*PROBLEM DESCRIPTION*.
Your task is to copy each line of the listing that contains the word "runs".

*MATERIAL PROVIDED*.
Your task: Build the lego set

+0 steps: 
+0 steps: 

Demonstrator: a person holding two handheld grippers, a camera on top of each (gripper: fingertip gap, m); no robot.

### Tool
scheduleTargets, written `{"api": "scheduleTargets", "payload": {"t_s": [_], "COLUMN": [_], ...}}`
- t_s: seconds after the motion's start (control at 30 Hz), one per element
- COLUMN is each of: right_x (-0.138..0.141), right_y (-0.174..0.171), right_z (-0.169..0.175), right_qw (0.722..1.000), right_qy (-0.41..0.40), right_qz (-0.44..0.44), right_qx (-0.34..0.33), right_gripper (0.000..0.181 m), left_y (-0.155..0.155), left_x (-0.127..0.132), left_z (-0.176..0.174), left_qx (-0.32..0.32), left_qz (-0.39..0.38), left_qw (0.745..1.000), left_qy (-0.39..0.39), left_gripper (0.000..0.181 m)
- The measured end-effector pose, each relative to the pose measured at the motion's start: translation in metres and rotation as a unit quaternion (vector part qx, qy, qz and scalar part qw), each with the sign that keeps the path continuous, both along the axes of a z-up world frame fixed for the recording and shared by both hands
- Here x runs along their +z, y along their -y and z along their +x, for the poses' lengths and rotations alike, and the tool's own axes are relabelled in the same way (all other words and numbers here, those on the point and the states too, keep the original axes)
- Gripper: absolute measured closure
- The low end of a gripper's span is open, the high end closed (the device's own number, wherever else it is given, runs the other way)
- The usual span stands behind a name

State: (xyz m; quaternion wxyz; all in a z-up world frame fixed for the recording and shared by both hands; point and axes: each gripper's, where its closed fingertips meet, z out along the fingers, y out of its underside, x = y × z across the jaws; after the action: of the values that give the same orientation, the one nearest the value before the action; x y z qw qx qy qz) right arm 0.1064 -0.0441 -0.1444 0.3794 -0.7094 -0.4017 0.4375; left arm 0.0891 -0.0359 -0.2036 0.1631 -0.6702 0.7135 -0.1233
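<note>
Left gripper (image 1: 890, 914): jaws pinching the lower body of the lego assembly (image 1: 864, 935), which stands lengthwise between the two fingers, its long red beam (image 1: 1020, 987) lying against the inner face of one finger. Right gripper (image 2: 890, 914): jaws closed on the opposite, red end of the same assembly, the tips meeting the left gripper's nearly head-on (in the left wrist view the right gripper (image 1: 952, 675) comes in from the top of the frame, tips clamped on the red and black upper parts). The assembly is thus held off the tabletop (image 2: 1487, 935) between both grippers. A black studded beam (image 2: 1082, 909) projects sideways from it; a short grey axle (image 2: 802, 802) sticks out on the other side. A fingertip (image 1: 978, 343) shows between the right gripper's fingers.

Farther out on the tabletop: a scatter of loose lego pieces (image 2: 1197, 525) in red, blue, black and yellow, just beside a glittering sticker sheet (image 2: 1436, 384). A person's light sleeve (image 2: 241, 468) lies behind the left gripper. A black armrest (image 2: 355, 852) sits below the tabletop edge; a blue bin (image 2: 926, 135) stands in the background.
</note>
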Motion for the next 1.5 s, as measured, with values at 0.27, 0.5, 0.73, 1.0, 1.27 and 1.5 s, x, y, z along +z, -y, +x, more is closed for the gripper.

*SOLUTION FOR THIS EXERCISE*.
- Here x runs along their +z, y along their -y and z along their +x, for the poses' lengths and rotations alike, and the tool's own axes are relabelled in the same way (all other words and numbers here, those on the point and the states too, keep the original axes)
- The low end of a gripper's span is open, the high end closed (the device's own number, wherever else it is given, runs the other way)

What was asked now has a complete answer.